Bullying 101

By Tracey Maxfield

Bullying is the use of repeated, aggressive behaviour intended to hurt another individual, physically, mentally, or emotionally.

It is the use of force, coercion, or threat, to abuse, aggressively dominate or intimidate. The behaviour is often repeated and habitual.

One essential prerequisite is the perception (by the bully or by others) of an imbalance of physical or social power.

This imbalance distinguishes bullying from conflict. Bullies do not need to be stronger or bigger than their victims. Bullying is a subcategory of aggressive behaviour characterized by the following three minimum criteria:

  • Hostile intent
  • Imbalance of power
  • Repetition over a period of time
  • In the bully circle there is:
  • The bully
  • The victim
  • The bully victim
  • And possibly
  • The bystander
  • The assistant
  • The upstander

Types of Bullying

Verbal: name calling, insults, teasing, verbal abuse, racist or homophobic remarks which detrimentally affect’s the victim’s confidence, sense of self-worth, way he/she defines self, activities he/she participates in.

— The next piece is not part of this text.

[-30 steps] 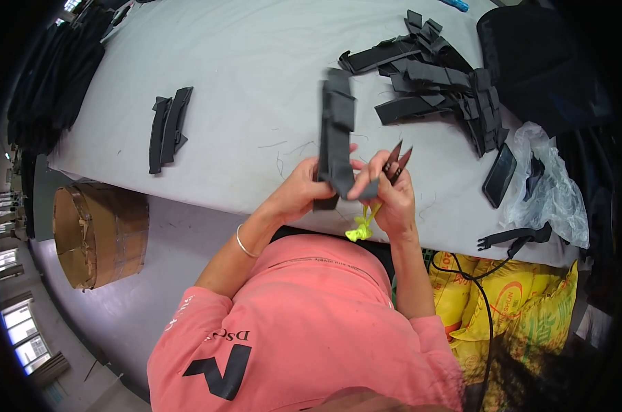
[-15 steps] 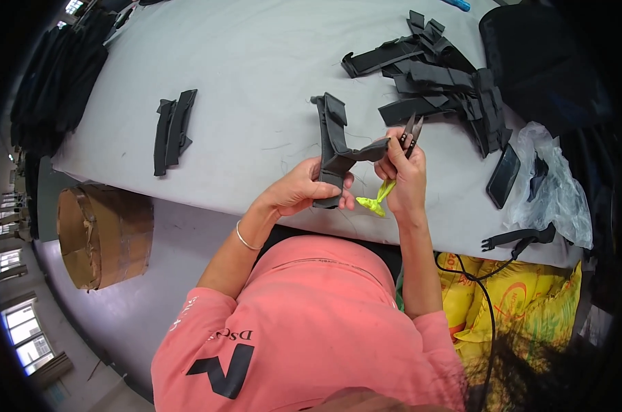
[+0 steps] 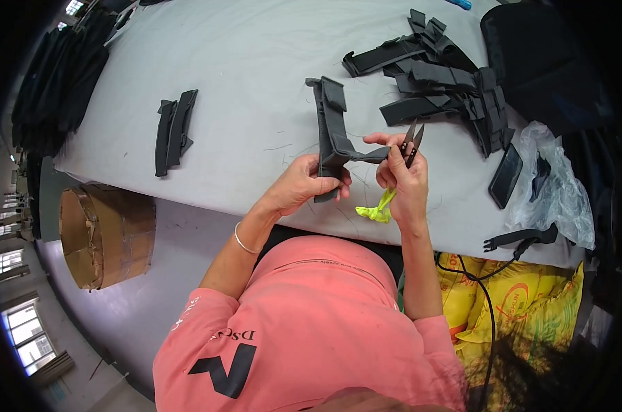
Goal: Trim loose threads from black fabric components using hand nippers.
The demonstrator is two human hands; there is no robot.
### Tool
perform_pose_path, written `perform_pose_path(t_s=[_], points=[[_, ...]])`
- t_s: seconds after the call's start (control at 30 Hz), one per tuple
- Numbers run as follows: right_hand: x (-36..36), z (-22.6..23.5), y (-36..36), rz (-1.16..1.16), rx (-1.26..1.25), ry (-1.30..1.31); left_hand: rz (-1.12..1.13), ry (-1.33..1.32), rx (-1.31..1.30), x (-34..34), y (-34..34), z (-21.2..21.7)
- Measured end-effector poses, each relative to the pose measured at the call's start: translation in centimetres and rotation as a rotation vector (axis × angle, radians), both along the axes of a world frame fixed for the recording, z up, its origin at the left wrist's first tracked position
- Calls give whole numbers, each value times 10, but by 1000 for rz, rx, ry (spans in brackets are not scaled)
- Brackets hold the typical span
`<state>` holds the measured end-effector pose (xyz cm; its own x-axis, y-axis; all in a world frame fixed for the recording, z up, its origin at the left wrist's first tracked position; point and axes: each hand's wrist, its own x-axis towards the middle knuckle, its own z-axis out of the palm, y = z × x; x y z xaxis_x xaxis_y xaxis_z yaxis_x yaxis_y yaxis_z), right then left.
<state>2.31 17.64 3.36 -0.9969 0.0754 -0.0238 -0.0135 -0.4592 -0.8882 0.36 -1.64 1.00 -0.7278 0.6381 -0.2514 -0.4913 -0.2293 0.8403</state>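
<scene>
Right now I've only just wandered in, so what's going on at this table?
A person in a pink top is handling a black fabric piece above the pale table. The left hand grips its lower end; the right hand holds dark snips beside the piece's side strip, a yellow-green tie hanging below. More black pieces lie in a pile on the right.

The strap [image 3: 331,129] is dark grey, the ribbon [image 3: 374,213] bright yellow-green. The shirt [image 3: 324,316] is pink with black marks, the table [image 3: 249,75] light grey, the box [image 3: 127,240] brown.
</scene>
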Motion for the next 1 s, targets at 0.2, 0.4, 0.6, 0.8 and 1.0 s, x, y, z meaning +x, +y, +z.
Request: perform_pose_path(t_s=[0.2, 0.4, 0.6, 0.8, 1.0], points=[[-5, -10, 1, 17, -48, -43, -29, 100, -269, 3, -1, 8], [-15, -12, 6, -82, -83, -140, 164, 823, -623, 6, -7, 8], [-22, -5, 1, -103, -58, -237, 126, 944, -315, 4, 5, 18], [-19, -5, 10, -61, 80, -121, 217, 678, -224, 4, 4, 15], [11, 5, 7, -191, 572, 276, 346, 733, -324, -2, 5, 10]])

Cyberbullying: using digital technology e.g. computers, phones, social media sites, chat rooms to intentionally bully, harass, threaten, intimidate (will be discussed in Blog #17)

Sexual: verbal, emotional and/or physical harassment, threats and intimidation of the victim’s appearance (body), sexual orientation, gender type, sexual activity

Physical: actions such as hitting, tripping, punching, pushing, kicking and/or damaging personal property of victim

Emotional: humiliation, taunting, threats, exposure, ‘outing’

Relational (Social/Covert): spreads rumours/lies/gossip; playing nasty jokes to embarrass and humiliate; mimicking unkindly, negative facial/physical gestures, contemptuous looks, deliberately isolates/ignores/excludes from an activity/group aimed at destroying the victim’s friendships, peer acceptance.

Dangerous Misconceptions About Bullying

  • Kids need to toughen up
  • Adults can’t do anything
  • Bystanders don’t have a role in bullying
  • Popular kids are bullies
  • It’s obvious when a child/teenager is being bullied

Risk Factors Leading to Bullying

  • Less parental involvement and/or parental rejection
  • Have friends who bully
  • Dislikes following rules (see Blog #5: CD/ODD)
  • Views violence in a positive/acceptable way
  • Aggressive and/or easily frustrated
  • Violence issues at home: physical abuse/discipline, spousal abuse

Who is a Bully?

Research indicates that “those who bully everyday are more likely to have experienced something stressful or traumatic."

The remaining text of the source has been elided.